Home Video Hovel: More Than Honey, by Mat Bradley-Tschirgi
As Switzerland’s submission for the 2014 Best Foreign Language Film Academy Award, More Than Honey has a lot of buzz. Director Markus Imhoof, whose 1981 film The Boat is Full was nominated for an Academy Award, takes a look at the industry of harvesting honey around the world from China and Australia to the United States and Switzerland. The central mystery at hand is why bees around the world are dying and what can be done about it. Imhoof offers no easy answers, letting viewers observe various approaches to beekeeping in extreme close-ups rendered in spectacular high-definition that reveal every unsettling detail.

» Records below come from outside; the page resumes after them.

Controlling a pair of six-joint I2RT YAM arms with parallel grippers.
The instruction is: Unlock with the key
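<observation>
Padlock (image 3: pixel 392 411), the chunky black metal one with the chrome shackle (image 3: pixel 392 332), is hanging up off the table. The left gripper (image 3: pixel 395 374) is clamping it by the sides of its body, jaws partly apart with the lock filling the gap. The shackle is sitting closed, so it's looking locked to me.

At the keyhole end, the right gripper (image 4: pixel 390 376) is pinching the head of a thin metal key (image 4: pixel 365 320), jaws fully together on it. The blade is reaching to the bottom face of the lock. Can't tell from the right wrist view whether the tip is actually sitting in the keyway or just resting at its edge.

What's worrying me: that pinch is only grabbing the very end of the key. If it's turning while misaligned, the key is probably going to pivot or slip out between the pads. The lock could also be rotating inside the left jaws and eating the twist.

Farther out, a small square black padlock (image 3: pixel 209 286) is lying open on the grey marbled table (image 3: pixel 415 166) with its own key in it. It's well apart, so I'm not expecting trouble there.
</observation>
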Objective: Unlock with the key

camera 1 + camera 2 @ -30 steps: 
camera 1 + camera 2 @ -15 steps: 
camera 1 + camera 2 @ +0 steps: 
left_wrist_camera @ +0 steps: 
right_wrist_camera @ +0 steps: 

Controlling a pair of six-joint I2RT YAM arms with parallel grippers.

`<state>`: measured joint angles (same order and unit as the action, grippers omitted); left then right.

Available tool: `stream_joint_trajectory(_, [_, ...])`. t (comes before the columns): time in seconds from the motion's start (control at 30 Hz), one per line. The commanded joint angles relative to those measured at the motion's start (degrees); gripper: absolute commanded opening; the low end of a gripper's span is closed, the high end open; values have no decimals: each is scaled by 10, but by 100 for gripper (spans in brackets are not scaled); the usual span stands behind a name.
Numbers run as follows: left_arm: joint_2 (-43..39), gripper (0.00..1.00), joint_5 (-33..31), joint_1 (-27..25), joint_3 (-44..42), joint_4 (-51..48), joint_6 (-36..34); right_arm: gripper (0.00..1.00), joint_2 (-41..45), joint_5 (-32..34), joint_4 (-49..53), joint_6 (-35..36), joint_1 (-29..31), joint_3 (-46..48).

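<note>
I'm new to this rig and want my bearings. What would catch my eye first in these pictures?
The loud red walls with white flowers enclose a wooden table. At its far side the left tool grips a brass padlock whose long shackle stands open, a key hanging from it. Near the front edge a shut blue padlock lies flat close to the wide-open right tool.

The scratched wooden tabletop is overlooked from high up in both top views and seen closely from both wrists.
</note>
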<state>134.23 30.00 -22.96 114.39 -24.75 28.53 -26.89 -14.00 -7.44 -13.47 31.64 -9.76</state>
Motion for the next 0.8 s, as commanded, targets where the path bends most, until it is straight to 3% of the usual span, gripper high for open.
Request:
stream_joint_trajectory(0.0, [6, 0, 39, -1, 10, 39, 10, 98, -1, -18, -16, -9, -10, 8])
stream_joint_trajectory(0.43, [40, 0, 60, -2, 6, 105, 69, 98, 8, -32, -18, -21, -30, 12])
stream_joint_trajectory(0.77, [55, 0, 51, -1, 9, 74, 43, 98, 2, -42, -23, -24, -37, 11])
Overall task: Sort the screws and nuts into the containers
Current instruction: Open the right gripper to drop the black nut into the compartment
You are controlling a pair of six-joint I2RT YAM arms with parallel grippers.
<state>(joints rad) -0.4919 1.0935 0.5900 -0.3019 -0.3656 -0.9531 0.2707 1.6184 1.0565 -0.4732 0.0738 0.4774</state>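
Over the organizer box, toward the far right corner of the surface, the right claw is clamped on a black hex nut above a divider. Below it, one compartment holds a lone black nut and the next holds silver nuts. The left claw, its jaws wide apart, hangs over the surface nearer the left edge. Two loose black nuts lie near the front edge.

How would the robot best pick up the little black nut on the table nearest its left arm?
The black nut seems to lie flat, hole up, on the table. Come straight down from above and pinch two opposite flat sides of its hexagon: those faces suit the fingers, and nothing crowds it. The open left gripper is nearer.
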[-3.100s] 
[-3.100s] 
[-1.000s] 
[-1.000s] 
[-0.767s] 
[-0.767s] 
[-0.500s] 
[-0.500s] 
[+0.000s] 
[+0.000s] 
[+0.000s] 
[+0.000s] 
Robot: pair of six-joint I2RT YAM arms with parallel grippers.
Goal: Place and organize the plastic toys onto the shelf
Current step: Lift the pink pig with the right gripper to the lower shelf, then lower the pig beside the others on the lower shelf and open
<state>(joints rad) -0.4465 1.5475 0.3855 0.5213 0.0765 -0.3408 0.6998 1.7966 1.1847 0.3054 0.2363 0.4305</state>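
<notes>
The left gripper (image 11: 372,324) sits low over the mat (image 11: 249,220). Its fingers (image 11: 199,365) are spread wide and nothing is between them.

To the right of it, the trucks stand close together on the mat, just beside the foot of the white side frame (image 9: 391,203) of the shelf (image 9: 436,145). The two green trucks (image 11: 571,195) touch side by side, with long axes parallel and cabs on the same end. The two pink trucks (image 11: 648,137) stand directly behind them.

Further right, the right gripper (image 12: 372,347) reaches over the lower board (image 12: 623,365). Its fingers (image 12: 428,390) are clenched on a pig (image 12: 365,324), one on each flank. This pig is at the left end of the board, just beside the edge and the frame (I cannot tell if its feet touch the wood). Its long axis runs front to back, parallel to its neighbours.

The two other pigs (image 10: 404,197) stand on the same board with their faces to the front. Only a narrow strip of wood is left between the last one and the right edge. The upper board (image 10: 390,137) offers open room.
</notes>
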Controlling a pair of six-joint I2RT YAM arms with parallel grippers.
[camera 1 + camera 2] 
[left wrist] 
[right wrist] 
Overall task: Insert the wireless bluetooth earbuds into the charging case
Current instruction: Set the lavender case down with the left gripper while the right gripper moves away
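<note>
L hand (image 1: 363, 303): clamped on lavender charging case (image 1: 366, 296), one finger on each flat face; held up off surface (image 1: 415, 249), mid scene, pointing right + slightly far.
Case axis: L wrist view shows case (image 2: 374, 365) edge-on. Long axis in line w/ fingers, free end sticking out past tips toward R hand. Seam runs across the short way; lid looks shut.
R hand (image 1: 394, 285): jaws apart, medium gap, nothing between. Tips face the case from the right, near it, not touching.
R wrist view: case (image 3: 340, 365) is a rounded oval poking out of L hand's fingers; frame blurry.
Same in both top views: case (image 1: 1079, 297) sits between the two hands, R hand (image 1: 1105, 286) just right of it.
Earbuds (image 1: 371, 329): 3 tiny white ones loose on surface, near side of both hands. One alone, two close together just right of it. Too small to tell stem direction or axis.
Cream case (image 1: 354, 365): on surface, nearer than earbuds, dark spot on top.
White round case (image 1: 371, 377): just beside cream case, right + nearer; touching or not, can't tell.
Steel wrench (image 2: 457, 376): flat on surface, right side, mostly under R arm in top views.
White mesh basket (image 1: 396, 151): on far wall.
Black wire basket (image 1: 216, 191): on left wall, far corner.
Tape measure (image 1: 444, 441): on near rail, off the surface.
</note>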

More Than Honey deftly sets up its stark approach to its subject in its opening sequence. An elderly Swiss beekeeper carries a ladder and an axe up a mountain. Taking a few puffs of his cigar, he sets down the ladder next to a tree. As he ascends, he reaches a beehive. Wearing casual clothes and no beekeeping suit, he swings the axe at the beehive, knocking it off the tree. The level of confidence of the beekeeper collecting the beehive with no safety precautions in place is astounding to watch. The simple bee collecting method in this scene contrasts greatly with later sequences focuses on industrial methods used in the United States that squish countless bees to gain access to their dripping honeycombs.
The high-definition cinematography captures the bees in sickness and in health. Some of the footage of bees dying from parasitic mites is an H.R. Giger fantasy come to life. Much scientific material is stripped down to its barest essence. The visuals educate the viewer more than the talking heads on display. The effect of industrialized beekeeping on the bees itself is nothing less than chilling. The bees get agitated being transported on semi trucks, so the drivers have to take very short breaks and travel very long distances. Entire hives fail to survive the trip due to infection. The hives that remain are pumped full of sugar water mixed with antibiotics to help them along; most of the bees wouldn’t be able to survive without it.
Thankfully, Imhoof does not end for a cynical note. This documentary features moments of humor and hope amidst the grim realities bees face. Every person interviewed has an interesting story to tell. A warm and inviting documentary about the insects behind a tasty toast topping, More Than Honey is one of the best documentaries of recent memory.
The Blu-ray from Kino Lorber offers audio tracks in German (narrated by Robert Hunger-Bühler) and English (narrated by John Hurt). There is a nice selection of bonus materials, including seven deleted scenes, two brief making-of programs, German and American trailers, and a lengthy interview with the director. The picture and sound quality are excellent.